Um aspecto otimista é pensar que sempre, inevitavelmente, estamos criando mudanças. O que ocorre agora é que elas são potencializadas, pois quebram, traumatizam um padrão aparentemente rígido.

Pensar as funções de contato saudáveis na relação familiar, implica principalmente, em um convite para que o Eu, para que cada um de nós, possa rever nossas projeções, introjeções enfim, nossas expectativas e formas de relação no sistema familiar. Por exemplo, será que estou intensificando o meu olhar nas falhas, ficando mais com as faltas (o que julgo como déficits) do que com as presenças (o que julgo como virtudes)?

Outro ponto que considero relevante é convocar nossa responsabilidade e, na Gestalt-terapia, responsabilidade é habilidade-em-responder: acolher e nutrir a responsabilidade por nossa vulnerabilidade e, melhorar nossa habilidade em responder de maneira mais espontânea, em lugar das velhas respostas estereotipadas e habituais que tínhamos enquanto família – O novo Campo convoca uma nova forma de funcionar enquanto família: uma nova Atmosfera – conforme o conceito de Tellenbach (1919-1994), uma nova atitude estética e consequentemente, um tônus emocional reconfigurado.

A construção conjunta e dialogada de uma nova rotina, a possibilidade de realização de projetos familiares possíveis neste contexto, p. ex. cuidar da organização e manutenção dos espaços da casa ou de repensar a metodologia de educação dos filhos.  Reitero a importância da eleição conjunta e dialogada das necessidades. Tudo isso depende, contudo, da abertura para o diálogo. A criação de uma nova aliança familiar depende da abertura ao diálogo. E abertura ao diálogo é uma disponibilidade para a escuta interessada – que acolhe o conteúdo do outro e não interesseira – que ocorre já pensando no que vai fazer com o que escutou.

Enquanto sentido da família, entendo que seja relevante resgatar os aspectos preservados: quais são as forças ou ajustamentos criadores possíveis nesse momento?
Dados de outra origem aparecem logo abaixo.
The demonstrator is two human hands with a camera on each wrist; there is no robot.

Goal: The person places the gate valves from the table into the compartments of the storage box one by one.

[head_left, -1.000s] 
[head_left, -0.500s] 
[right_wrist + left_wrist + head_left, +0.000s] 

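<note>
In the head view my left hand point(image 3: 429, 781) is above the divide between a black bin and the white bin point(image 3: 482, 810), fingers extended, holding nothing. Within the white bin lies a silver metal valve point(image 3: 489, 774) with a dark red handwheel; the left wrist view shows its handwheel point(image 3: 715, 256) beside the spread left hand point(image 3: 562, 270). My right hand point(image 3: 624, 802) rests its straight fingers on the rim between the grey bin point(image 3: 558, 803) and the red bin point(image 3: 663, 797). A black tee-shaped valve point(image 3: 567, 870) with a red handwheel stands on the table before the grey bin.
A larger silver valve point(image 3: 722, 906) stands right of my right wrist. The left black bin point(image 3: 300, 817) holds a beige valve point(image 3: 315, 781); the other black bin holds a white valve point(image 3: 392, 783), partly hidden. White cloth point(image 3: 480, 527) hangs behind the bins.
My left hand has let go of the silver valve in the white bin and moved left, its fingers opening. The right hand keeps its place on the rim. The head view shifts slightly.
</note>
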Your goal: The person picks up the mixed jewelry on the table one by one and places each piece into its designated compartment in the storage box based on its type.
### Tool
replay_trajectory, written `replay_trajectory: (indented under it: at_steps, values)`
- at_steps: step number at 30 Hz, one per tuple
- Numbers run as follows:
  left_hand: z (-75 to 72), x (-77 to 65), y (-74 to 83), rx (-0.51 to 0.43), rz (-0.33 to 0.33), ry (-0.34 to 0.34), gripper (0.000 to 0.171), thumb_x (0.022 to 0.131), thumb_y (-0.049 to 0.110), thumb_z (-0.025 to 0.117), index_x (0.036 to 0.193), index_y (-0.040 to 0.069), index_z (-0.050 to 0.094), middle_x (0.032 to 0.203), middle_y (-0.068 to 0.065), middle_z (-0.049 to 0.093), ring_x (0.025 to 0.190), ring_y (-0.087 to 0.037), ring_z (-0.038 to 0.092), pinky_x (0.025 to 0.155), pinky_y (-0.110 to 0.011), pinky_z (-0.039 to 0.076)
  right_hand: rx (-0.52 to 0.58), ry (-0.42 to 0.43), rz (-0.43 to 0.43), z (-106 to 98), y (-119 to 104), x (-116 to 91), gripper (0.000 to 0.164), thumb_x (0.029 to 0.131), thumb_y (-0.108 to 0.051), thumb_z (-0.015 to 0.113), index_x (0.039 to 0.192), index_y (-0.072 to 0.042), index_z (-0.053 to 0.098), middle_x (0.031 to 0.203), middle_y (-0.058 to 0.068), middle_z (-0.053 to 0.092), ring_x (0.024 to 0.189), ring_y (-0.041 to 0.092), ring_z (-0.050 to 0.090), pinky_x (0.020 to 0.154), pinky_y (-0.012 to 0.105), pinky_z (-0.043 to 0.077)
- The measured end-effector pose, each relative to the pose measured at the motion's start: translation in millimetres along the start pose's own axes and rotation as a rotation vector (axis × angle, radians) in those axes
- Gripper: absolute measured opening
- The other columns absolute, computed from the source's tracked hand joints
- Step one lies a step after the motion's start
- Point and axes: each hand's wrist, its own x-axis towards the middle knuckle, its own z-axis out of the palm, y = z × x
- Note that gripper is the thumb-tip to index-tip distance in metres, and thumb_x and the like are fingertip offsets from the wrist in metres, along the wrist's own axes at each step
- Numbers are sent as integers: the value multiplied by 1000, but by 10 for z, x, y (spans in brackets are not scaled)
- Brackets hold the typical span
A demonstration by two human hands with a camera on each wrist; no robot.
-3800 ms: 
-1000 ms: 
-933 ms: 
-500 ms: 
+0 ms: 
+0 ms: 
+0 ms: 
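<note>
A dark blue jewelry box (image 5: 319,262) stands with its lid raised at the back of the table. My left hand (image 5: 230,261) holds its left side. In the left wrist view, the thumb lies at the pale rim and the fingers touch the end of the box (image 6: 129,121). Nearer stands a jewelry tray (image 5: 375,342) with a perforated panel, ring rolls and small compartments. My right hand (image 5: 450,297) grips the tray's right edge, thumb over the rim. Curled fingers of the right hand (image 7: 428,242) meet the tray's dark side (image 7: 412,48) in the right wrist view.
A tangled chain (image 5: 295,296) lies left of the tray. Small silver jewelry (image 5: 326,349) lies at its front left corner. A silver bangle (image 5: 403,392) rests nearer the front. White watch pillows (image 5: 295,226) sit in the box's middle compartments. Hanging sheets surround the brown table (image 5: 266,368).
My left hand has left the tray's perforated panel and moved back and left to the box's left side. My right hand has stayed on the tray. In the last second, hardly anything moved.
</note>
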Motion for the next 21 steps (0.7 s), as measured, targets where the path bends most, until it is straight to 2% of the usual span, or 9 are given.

A palavra-chave neste sentido é Co-criação.

Acredito, como acredito no potencial humano, que a família terá sua transformação como uma nova Gestalt no mundo e, encontrar novas maneiras de tocar – por validação, por amorosidade e cooperação é nosso desafio. Menos controle, mais escuta das necessidades genuínas da família e, criatividade na busca por soluções para construção da resiliência familiar.

O vazio é fértil, o tédio é fértil e neles há uma potência transformadora. Uma dose de crença na autorregulação do mundo é essencial; Uma dose de crença na autorregulação da família é fundamental.

Por fim, quero resgatar a filosofia japonesa do Wabi-Sabi que recentemente publiquei: “As coisas são imperfeitas, incompletas e impermanentes – e, suas não-belezas, como as dores que nelas habitam, convocam sua beleza. E é assim que, diante da aflição, podemos construir poesia e graça”.